The power of the hyperbole is essential for this parable. It is more comfortable to believe that God rewards Christians who "do their duty", who obey the ordinances of the institution; however, Jesus is asking us to live this impossibility of dispossession---to get rid of anything that stands in the way of living the gospel.

Sometimes this can be rather a spectacular grace, but more often than not, it is "whispering grace",  grace that comes through a "chance encounter"with a stranger, or a growing sense of being loved by others who have experienced God's grace.  We then enter the Kingdom; we breach the impossibly narrow gates we've constructed to keep God's riches out.

Later in this gospel passage, Jesus declares to his disciples: "Children, how hard it is to enter the kingdom of God".  The nature of the Kingdom isn't an earthly institution we can control, or through our wits gain an advantage.  The Kingdom is ubiquitous.  It is all around us; we are swimming in it.  The Kingdom is revealed when we open our eyes to the grace of our poverty in Christ.  There is no greater act of downsizing than committing oneself to seriously following the way of Christ rather than the commands of the Church.  

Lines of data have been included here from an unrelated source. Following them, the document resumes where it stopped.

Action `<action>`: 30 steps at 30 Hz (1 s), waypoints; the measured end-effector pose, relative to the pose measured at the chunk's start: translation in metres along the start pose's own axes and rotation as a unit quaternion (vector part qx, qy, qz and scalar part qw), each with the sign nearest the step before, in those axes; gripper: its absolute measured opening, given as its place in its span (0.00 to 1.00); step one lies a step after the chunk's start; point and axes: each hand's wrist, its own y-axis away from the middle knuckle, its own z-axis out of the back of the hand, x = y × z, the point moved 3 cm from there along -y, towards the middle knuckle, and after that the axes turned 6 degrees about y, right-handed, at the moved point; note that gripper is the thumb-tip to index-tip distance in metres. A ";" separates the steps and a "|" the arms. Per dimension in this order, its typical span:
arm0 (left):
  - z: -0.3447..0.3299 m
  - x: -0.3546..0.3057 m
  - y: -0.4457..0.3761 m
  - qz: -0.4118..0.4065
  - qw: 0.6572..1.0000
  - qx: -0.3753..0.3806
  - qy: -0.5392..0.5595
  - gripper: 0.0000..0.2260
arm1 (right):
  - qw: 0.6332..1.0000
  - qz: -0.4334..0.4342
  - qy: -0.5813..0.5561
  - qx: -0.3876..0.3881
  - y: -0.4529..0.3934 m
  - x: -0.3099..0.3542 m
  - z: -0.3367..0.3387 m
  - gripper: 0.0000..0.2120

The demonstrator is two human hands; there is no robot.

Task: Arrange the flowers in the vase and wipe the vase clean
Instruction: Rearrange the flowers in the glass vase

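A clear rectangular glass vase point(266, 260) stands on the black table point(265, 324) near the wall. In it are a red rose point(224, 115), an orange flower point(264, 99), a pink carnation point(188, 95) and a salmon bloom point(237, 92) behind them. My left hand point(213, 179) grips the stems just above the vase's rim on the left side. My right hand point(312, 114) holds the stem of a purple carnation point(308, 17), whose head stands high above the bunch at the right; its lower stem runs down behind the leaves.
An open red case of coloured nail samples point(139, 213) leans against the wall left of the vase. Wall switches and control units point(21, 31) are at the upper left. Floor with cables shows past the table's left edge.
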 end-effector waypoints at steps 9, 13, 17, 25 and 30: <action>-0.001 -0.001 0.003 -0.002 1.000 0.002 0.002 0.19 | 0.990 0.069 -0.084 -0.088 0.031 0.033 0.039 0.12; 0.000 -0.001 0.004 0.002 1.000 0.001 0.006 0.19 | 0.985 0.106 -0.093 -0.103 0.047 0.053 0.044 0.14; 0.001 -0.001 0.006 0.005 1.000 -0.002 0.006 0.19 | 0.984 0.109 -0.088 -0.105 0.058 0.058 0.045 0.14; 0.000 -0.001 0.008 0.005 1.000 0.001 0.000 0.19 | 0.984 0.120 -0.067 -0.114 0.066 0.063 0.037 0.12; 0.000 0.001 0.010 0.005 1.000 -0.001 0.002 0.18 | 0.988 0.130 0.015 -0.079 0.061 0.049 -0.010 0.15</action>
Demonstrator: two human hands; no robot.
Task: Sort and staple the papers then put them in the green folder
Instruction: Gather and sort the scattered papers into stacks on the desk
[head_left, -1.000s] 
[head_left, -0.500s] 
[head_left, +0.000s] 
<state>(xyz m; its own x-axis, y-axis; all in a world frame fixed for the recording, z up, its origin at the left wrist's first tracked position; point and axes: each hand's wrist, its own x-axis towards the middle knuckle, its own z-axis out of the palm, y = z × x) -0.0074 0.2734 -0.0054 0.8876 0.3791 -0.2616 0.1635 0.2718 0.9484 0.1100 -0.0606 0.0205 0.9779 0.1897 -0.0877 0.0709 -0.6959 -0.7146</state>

The wealth we need to jettison is the wealth of the false faith that is the security of conforming ourselves to the will of the Church rather than the will of God.  When the institution doesn't reveal the Good News, we must live the Good News, not by fighting the church, but by modeling to the church what the Good News looks like.  We must live for the sake of Christ and the gospel, not the institutional grace of following rules.